Let me give a couple of examples of how you might be overpaying your taxes on bonds you own (or might purchase).
Zero-coupon bonds are a good, safe investment if you want to provide a specific amount of money for a purpose some specific time in the future, such as college or a new car.  Zero-coupon bonds don’t make coupon interest payments like most bonds, but are purchased at a deep discount to face value, also known as an OID (Original Issue Discount), and are redeemed at full face value when they mature. The difference between the face value of the bond and the discounted offering price is treated as interest, which is prorated over the term of the bond and taxed annually as ordinary income.  The issuer or brokerage firm will send you a form 1099-OID showing the amount of interest you have to report on your tax return each year. But zero-coupon bonds can be purchased after original issue with an “acquisition premium”. This acquisition premium, if properly reported, can reduce the amount of OID includible in your income.
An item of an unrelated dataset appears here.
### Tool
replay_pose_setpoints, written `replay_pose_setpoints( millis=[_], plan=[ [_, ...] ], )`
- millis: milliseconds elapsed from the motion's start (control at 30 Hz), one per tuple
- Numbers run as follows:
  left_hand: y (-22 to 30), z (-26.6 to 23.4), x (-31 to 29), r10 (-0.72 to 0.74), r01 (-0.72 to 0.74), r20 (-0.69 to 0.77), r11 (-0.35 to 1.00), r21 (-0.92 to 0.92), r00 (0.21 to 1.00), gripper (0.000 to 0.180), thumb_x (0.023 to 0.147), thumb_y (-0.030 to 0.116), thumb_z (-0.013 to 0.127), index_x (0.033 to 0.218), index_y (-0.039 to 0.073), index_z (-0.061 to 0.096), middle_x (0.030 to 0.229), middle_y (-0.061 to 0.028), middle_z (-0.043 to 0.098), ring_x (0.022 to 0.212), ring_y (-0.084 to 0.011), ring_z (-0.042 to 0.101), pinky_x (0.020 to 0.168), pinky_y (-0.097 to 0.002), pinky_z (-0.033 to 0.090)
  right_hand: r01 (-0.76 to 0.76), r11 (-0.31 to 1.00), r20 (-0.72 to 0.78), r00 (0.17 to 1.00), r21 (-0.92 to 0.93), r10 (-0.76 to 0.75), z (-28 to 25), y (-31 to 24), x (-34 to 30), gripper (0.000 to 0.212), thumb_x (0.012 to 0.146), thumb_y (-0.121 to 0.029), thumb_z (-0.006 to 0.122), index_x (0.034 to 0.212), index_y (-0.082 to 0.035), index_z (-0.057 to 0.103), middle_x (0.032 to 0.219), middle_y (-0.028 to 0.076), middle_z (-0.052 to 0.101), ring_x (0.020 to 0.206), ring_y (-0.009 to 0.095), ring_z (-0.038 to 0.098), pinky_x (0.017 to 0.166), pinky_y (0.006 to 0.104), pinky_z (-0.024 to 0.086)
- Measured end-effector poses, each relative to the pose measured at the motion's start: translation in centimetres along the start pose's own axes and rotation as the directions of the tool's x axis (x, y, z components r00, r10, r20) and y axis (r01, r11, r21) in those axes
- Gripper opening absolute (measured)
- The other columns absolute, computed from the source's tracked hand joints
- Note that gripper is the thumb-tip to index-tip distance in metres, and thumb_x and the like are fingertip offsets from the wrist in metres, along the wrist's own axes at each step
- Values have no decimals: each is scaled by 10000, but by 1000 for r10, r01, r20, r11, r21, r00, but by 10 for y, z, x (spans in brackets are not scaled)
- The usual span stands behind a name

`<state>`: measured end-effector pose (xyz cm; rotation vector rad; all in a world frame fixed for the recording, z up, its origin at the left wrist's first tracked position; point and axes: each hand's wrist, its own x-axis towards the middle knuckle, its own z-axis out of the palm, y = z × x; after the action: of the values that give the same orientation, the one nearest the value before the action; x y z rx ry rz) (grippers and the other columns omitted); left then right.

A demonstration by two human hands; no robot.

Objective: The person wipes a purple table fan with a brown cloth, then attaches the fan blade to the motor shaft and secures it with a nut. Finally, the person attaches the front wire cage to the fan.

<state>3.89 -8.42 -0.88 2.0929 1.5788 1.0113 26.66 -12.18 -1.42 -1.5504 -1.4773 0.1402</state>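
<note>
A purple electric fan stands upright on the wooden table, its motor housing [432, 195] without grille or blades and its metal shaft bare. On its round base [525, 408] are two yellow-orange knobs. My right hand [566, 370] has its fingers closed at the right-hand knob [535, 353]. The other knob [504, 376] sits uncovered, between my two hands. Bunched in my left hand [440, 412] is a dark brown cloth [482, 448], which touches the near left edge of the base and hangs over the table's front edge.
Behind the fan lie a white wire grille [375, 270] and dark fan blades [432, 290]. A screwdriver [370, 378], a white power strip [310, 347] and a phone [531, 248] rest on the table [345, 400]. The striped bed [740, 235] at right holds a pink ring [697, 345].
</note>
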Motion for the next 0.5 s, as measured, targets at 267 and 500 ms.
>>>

Another easily-overlooked tax consideration is the purchase of municipal bonds at a premium. This is very common in periods of low interest rates that we see today. Investors are willing to pay premium prices for bonds paying coupon interest of 4%-5% tax free. But often overlooked is that the premium must be amortized over the life of the bond. This is necessary to reduce the bondholder’s tax basis in the tax-free bond to determine if there is a capital gain or loss upon disposition. Generally no reduction for premium amortization is allowed since the interest is not taxable, but if the bonds are taxable (out-of-state) bonds, the taxable income can be reduced by the amount of premium amortization. The year-end 1099 sent out by brokerage firms only show how much tax-exempt interest was earned during the last year.  Some states will filter out the bond amortization on out-of-state municipal bonds, but most states, and tax software, use whatever is listed on line 8b of your 1040. This can lead to the overpayment of state income taxes.
In summary, if you want to take advantage of the many benefits of purchasing individual bonds, it is important that your investment advisor, accountant, or both thoroughly understand how to track the annual adjusted basis of your bonds and tax benefits that are available to you.